# EPA Confused by GM Volt's Fuel Economy



## EVDL Archive (Jul 26, 2007)

The Volt can slip through about 85 percent of the EPA's test cycle without even firing up the gasoline engine, posing a challenge to Vehicle Chief Engineer Andrew Farah, pictured here with leaked photo of the Volt.

More...


----------



## david85 (Nov 12, 2007)

LOL, well it had to happen sooner or later!

This issue does have to be resolved though. I don't think its very honest to include the 40 mile all electric range when rating the MPGs of the car.

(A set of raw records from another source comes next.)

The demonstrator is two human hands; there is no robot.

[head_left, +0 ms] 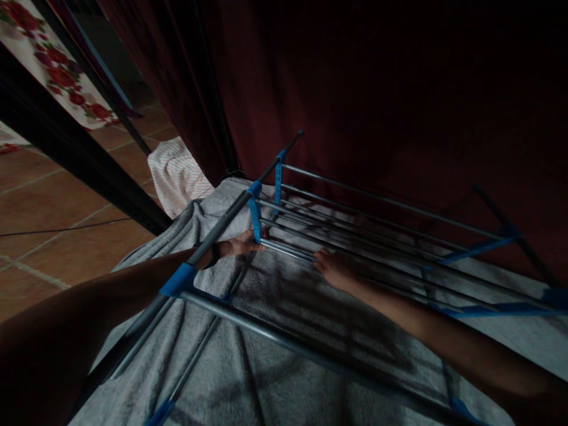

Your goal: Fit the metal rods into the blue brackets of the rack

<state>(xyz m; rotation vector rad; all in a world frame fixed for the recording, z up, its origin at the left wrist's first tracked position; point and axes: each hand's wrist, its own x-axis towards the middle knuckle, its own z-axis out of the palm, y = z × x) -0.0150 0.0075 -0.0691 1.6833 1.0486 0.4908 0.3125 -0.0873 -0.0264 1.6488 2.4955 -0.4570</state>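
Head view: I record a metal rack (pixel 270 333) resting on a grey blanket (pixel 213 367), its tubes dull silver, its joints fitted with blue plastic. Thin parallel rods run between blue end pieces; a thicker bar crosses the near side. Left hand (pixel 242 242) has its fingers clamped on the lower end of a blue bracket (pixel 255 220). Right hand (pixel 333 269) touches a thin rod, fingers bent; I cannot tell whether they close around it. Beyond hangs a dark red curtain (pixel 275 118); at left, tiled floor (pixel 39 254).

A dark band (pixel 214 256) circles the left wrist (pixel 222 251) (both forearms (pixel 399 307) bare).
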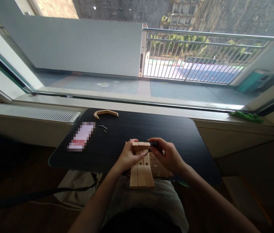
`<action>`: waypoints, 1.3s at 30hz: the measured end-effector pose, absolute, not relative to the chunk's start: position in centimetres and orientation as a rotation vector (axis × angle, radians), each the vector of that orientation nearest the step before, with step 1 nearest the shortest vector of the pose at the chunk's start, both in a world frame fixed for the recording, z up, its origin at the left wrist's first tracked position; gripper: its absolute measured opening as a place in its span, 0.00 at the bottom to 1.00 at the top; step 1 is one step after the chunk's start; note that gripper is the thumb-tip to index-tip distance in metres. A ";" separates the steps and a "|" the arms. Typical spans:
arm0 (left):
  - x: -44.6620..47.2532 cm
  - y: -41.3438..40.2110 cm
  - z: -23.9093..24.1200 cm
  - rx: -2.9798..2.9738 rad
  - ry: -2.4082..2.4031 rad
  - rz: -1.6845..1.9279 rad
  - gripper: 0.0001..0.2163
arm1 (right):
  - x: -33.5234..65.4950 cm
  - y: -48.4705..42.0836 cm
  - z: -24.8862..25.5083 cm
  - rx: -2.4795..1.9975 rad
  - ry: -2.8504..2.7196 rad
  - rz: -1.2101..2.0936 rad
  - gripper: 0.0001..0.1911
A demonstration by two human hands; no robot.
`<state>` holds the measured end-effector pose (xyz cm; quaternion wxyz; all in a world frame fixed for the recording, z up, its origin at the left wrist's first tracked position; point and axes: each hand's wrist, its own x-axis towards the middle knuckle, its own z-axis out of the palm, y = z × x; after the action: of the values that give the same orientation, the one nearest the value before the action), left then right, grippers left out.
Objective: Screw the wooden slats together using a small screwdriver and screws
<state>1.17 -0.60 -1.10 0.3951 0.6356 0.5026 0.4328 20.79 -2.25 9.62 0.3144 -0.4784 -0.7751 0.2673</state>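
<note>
A light wooden piece point(141, 177) made of several joined strips, with dark round holes, extends over the table's front edge towards my lap. My left hand point(130, 156) is closed around its left side, the thumb lying across the strips. In my right hand point(166, 153) is a screwdriver point(153, 144) with a black handle. Its metal shaft slants down to the left, its tip close to my left thumb at the wood. Whether the tip sits in a screw is too small to tell. A brown speckled board point(160, 166) lies beneath and to the right of the wooden piece.
On the black table point(171, 129) lie a curved wooden piece point(106, 112), small screws point(103, 127) and a blurred pink-white sheet point(81, 136). Behind it run a window sill and a radiator point(35, 113). A green cloth point(246, 116) rests on the sill at right.
</note>
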 end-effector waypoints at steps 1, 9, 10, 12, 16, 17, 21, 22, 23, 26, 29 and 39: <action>1.1 -0.6 -1.0 1.601 1.270 1.100 0.25 | 20.7 -2.3 9.5 -1.262 -2.037 0.719 0.13; 0.0 -0.7 0.4 1.710 1.330 1.227 0.11 | 20.7 -2.7 9.3 -1.291 -2.020 0.672 0.09; 0.0 -0.7 0.4 1.749 1.333 1.225 0.10 | 20.8 -2.7 9.2 -1.276 -2.017 0.660 0.09; 0.1 -0.7 0.5 1.805 1.343 1.215 0.06 | 20.9 -2.4 9.2 -1.229 -1.990 0.624 0.08; 0.2 -0.7 0.3 1.836 1.388 1.205 0.06 | 21.1 -1.9 9.2 -1.150 -1.908 0.576 0.06; 0.2 -0.7 0.3 1.837 1.393 1.207 0.06 | 21.1 -1.9 9.2 -1.146 -1.898 0.576 0.06; 0.2 -0.8 0.2 1.826 1.392 1.210 0.07 | 21.1 -2.0 8.9 -1.168 -1.875 0.576 0.05; 0.2 -0.9 0.2 1.822 1.393 1.208 0.06 | 21.1 -2.1 8.7 -1.173 -1.872 0.579 0.05; 0.2 -0.9 0.2 1.819 1.395 1.206 0.06 | 21.0 -2.1 8.5 -1.175 -1.872 0.585 0.05; 0.2 -0.9 0.2 1.820 1.393 1.201 0.06 | 20.9 -2.1 8.0 -1.182 -1.883 0.613 0.06; 0.2 -0.9 0.2 1.828 1.398 1.205 0.06 | 20.8 -2.0 7.9 -1.197 -1.876 0.642 0.06; 0.2 -0.9 0.2 1.809 1.402 1.193 0.07 | 20.6 -1.1 10.3 -1.284 -2.117 0.690 0.06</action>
<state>0.16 -0.87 0.19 0.2768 0.6734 0.5219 0.4444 20.64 -1.12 10.32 0.2819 -0.4793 -0.7902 0.2577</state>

Some one might think it could do 100+ MPG on a cross country trip or something.

Perhaps we will have to have a dual rating system for EVs (kwh/mile) and ICEs (MPG) with hybrids like this having figures for both driving modes.


----------



## Evan (Feb 20, 2008)

Why not just measure the efficiency kW/Mile for the battery range and continue to measure the MPG for the distance after that until the tank is drained? 
Repeat that on a few of the worst case scenarios like an all up hill trip using a speed say 5mph faster than the average American drives.
David85 again you are right.

Why do I suspect this was not a statement made by the EPA to get public comment but to hype a new car????


----------



## david85 (Nov 12, 2007)

One has to admit that there is a significant difference between 60 MPG and 48. Makes me wonder what the numbers for the volt concept REALLY were since the version shown in this article has extensive "aero mods" done to improve fuel economy.

Its no wonder GM would rather have 100+ MPG advertised instead. Maybe they think the general public will not understand a rating other than in MPGs (and they might be right). Its the same car either way the rating is done and if the car is good than it will sell. The prius, which I do not entirely like, got off to a shaky start in the era of the EV1, but it turned out to be a good product anyway.

I've seen articles that show modified prius hybrids that were fitted with larger batteries that allowed electric running mode for range of 20-40 miles. The term "cost equivalent" MPG comes up on the more objective topics. But with the price of electricity and fuel constantly moving all over the place, I'm not even comfortable with that either.

I think the chevy volt's MPG rating should be based strictly on the ICE powertrain, and it will be up to GM to explain the benefits of plug in hybrids. Toyota will no doubt be keeping a close eye on how this turns out with their own plans for a plug in prius for 2010.

So far, GM's efforts with the volt has failed to impress me. I'd sooner try and steal a surviving EV1 from their museum.


----------



## Coley (Jul 26, 2007)

EPA Confused???

Is this the first time?!!!

Mark that calendar!!


----------



## Evan (Feb 20, 2008)

David85 - I think we would all rather see a return of the EV1 instead of the Volt. Heck they had prototypes of the EV1 with ICE engines wired in serial. Why we never got a production version of that I don't know. Wikipedia even has photos of it.


----------